Isolation and characterization of flavonoids from Tapirira guianensis leaves with vasodilatory and myeloperoxidase-inhibitory activities Laura L. Calassara, Shaft C. Pinto, Cecília P. M. Condack, Beatriz F. Leite, Ludmilla C. do E. S. Nery, Luzineide W. Tinoco, Fernando A. Aguiar, Ivana C. R. Leal, Samantha M. Martins, Leandro L. da Silva, Juliana M. Raimundo, Michelle F. Muzitano Natural Product Research, 2021 The aim of this study was to perform the isolation and characterization of vasodilatory flavonoids from Tapirira guianensis Aubl. (Annacardiaceae) leaves.
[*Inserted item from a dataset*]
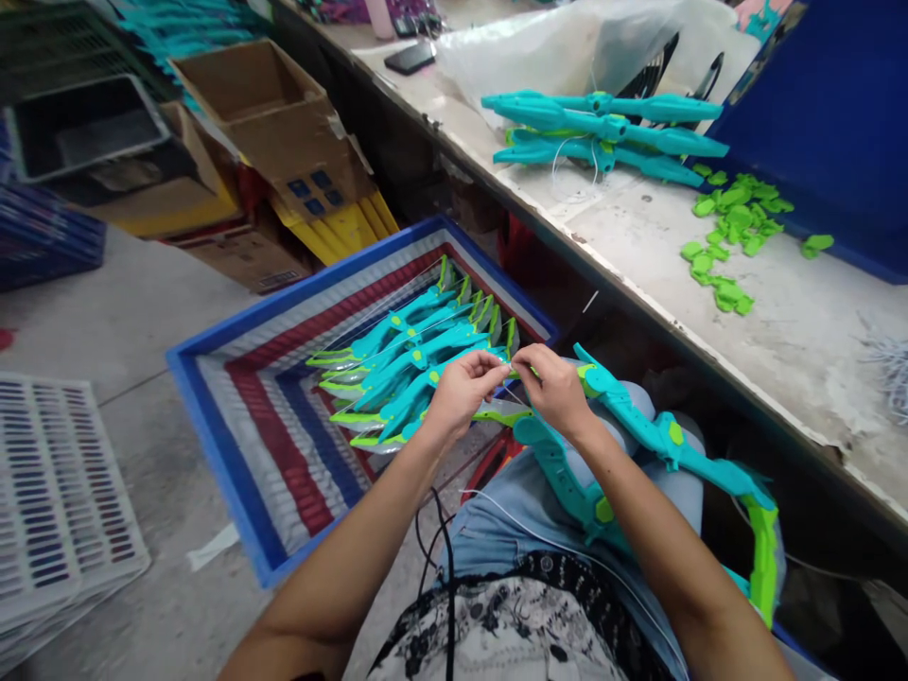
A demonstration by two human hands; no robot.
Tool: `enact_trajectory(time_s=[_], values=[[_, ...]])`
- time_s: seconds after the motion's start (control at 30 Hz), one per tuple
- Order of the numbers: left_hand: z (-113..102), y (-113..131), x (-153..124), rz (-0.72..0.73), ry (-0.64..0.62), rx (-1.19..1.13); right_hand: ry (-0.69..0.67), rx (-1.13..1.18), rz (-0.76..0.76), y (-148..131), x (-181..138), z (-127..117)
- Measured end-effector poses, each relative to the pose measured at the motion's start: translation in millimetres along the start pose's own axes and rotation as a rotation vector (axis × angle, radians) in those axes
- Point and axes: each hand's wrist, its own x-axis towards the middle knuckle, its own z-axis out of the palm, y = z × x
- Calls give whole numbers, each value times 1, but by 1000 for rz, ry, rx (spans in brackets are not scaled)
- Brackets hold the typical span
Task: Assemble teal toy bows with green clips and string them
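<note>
My left hand (461,390) and my right hand (550,383) meet fingertip to fingertip, both pinching thin white string (516,397) at the green end of a toy bow. The exact spot between the fingers is too small to make out. That turquoise and green toy bow (659,435) lies across my lap, running under my right hand and off to the right. A second turquoise bow (567,473) rests on my thighs beneath my right forearm. Loose white cord (546,541) trails over my jeans.
A blue-rimmed bin (213,426) with a striped lining holds several finished-looking toy bows (418,355). On the workbench (638,255) are stacked bows (602,128), small green parts (738,213) and a phone (410,59). Cardboard boxes (284,132) and white crates (57,482) stand left.
</note>
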Motion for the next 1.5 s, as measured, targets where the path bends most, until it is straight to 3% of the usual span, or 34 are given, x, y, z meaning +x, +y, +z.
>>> enact_trajectory(time_s=[0.17,0.33,0.5,0.57,0.63,0.7,0.8,0.9,1.0,1.17,1.33,1.43,1.5], values=[[-5,-7,2,36,-89,111,-17,-6,16,4,-11,0],[-8,-8,5,97,-191,188,-24,-178,3,5,-14,4],[-8,-13,5,289,-137,329,42,-252,102,20,-10,7],[-19,-23,-7,330,-2,337,52,-249,118,24,-9,5],[-38,-43,-30,281,221,369,94,-257,115,24,-8,2],[-58,-70,-62,123,372,458,134,-259,55,17,-7,3],[-75,-110,-110,-169,226,564,1,-239,-158,-2,-6,16],[-76,-134,-132,-257,32,565,-285,-315,-307,-22,-10,44],[-71,-138,-127,-210,-36,630,-448,-466,-297,-30,-16,67],[-64,-131,-109,-231,-103,540,-530,-554,-214,-18,-22,79],[-44,-137,-98,-412,-10,296,-525,-594,-190,-7,-21,73],[-36,-132,-93,-385,86,229,-446,-609,-316,-4,-22,62],[-37,-118,-93,-369,140,45,-391,-564,-390,-3,-26,51]])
In this context, ethyl acetate fraction (EA fraction) was obtained and subjected to fractionation batches by HSCCC affording: myricetin 3-O-α-L-rhamnopyranoside (myricitrin, 1); quercetin 3-O-(6”-O-galloyl)-β-D-galactopyranoside (2); quercetin 3-O-α-L-arabinofuranoside (avicularin, 3); and quercetin 3-O-α-L-rhamnopyranoside (quercitrin, 4). Myricitrin (1) induced a relaxation of 56.07 ± 13.04% at 300 μM (P < 0.05; n = 5), indicating that this flavonoid contributes to the vasodilatory activity of EA fraction. In addition, all EA fraction flavonoids were evaluated for their capacity of inhibiting myeloperoxidase activity and flavonoid (2) (IC50 1.0 ± 0.3 µM) was the strongest peroxidase inhibitor. In conclusion, it was possible to verify that myricitrin together with quercetin are mainly responsible for vasodilatory potential, besides flavonoid 2 for myeloperoxidase inhibition. Together these flavonoids seem to be responsible for Tapirira guianensis cardiovascular effects.